Wednesday, February 1, 2012




The tulips unfurl their wavy petals.  Parrot tulips in yellows, reds and oranges.  Their beauty is astounding to me.  They have always captivated me for reasons I find hard to put into words.  Have you ever looked at something or felt something that seems to encompass all your dreams and wonder?  When I look at these tulips I see parts of me that are hidden, even to myself, that are full of potential.  I see simplicity in their beauty, obvious but subtle, never screaming to be heard but rather a statement of fact.  I AM THAT I AM.  They delight me and make me feel good.  I need more of this.  I need to remember and carry this feeling inside of me when I travel these roads of life, though I am beginning to understand that the idea of “traveling a distance” is an old concept.  I am now more aware than ever that there is no time.  There is no distance.  We are living in the Now, always have, always will.  That concept, that knowing hangs around me for longer periods of “time”, but I can’t seem to fully embrace it.  It flutters away when I start to think about it.  I do know that when I shift my perspective and only focus on the Now, I’m more at peace.

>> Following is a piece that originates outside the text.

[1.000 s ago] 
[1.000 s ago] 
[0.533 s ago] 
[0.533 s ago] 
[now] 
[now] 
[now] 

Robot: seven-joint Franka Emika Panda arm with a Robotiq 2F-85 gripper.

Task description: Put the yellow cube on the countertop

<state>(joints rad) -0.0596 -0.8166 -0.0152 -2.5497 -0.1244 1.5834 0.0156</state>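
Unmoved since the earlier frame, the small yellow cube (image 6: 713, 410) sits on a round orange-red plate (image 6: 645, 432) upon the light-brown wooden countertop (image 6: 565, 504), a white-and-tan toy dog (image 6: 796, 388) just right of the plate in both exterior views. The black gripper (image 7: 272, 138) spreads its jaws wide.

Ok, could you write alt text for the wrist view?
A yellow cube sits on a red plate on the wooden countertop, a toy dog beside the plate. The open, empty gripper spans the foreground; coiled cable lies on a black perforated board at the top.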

There’s not a lot of thinking that needs to take place.  For me, being in the Moment means giving no thought or energy to “past” events nor thinking about my “future”.  Being in the Moment feels as if I am very present.  I am not comparing or analyzing past events or anticipating ones in the future.  It is very pleasant, by the way, a resting point for me.  When I’m there, I don’t feel anxious, excited, worried or all those other feelings that bombard my senses.  What I feel is real and without judgment … kinda like those parrot tulips that are content in being.  I AM THAT I AM.